(Saved entries)
+++
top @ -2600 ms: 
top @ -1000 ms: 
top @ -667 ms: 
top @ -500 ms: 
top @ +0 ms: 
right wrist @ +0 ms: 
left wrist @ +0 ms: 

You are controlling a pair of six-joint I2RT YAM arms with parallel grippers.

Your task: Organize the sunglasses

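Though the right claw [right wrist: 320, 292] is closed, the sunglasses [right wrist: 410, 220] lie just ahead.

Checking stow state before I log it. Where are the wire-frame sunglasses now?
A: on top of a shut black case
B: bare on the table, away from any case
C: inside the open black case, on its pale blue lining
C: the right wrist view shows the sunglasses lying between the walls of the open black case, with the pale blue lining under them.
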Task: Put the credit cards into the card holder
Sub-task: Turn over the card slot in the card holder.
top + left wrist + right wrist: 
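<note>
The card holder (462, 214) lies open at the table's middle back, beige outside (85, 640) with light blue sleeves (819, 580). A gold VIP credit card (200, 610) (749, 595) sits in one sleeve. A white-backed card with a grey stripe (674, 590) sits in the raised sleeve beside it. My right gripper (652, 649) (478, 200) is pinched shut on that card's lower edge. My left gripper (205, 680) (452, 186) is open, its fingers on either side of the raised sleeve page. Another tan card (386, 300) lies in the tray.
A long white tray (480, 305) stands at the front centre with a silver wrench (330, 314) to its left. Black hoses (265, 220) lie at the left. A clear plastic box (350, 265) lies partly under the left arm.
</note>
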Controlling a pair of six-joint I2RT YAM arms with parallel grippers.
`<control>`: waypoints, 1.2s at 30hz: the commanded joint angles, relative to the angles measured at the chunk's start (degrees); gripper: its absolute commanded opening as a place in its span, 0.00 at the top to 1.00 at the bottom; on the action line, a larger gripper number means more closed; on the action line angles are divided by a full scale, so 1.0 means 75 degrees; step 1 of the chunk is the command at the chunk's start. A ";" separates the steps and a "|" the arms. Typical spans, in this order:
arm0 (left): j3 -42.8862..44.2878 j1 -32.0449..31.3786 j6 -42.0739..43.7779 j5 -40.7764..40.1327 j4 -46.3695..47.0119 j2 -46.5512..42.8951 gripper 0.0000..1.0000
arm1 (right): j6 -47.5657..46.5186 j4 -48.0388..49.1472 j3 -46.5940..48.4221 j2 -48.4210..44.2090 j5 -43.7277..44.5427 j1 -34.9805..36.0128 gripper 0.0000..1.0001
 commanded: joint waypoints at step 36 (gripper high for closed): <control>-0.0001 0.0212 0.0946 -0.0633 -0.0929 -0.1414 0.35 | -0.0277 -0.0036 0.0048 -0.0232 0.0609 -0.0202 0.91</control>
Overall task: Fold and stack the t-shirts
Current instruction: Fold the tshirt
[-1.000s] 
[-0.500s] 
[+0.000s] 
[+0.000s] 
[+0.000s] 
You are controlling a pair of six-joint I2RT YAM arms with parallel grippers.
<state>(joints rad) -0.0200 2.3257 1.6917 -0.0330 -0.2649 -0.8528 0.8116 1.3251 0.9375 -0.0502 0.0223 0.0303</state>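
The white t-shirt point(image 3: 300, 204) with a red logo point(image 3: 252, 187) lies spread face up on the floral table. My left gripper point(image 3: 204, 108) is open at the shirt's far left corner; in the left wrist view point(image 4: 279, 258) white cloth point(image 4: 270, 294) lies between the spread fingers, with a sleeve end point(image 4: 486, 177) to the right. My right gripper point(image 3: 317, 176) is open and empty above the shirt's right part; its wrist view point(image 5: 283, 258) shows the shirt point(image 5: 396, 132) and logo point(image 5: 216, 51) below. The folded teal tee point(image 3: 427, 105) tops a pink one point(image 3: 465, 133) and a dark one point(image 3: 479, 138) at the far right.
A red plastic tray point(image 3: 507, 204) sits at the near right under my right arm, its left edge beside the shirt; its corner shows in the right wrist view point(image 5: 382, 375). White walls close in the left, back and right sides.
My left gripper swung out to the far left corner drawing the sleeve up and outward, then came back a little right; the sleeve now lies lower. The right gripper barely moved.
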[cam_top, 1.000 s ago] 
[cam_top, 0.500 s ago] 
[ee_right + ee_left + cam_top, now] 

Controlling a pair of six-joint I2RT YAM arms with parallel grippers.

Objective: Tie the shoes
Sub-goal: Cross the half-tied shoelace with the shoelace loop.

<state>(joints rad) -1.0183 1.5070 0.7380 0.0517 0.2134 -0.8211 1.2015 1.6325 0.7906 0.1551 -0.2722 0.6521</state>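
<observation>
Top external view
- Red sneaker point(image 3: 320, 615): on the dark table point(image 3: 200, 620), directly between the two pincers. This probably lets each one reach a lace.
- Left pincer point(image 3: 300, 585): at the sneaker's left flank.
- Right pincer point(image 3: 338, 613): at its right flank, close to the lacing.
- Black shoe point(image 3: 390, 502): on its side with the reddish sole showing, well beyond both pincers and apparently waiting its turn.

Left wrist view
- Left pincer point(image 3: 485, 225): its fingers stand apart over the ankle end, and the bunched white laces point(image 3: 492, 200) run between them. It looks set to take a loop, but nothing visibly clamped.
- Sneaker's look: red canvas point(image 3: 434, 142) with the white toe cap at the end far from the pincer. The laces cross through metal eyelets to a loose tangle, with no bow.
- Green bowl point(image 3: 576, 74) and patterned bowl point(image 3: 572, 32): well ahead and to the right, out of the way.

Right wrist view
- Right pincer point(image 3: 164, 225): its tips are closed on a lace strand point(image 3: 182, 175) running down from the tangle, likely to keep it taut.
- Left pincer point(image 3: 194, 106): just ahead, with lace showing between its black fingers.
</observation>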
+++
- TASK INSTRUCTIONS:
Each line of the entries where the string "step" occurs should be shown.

- YOUR RESPONSE:
`<control>`: waypoints, 1.2s at 30hz: the commanded joint angles, relative to the angles measured at the chunk's start (degrees); gripper: its absolute commanded opening as a place in its span, 0.00 at the top to 1.00 at the bottom; on the action line, a larger gripper number means more closed; on the action line angles are divided by a full scale, so 1.0 means 75 degrees; step 1 of the chunk is the command at the chunk's start. A ";" separates the steps and a "|" the arms. Typical spans, in this order:
 commanded: joint waypoints at step 36 (gripper high for closed): <control>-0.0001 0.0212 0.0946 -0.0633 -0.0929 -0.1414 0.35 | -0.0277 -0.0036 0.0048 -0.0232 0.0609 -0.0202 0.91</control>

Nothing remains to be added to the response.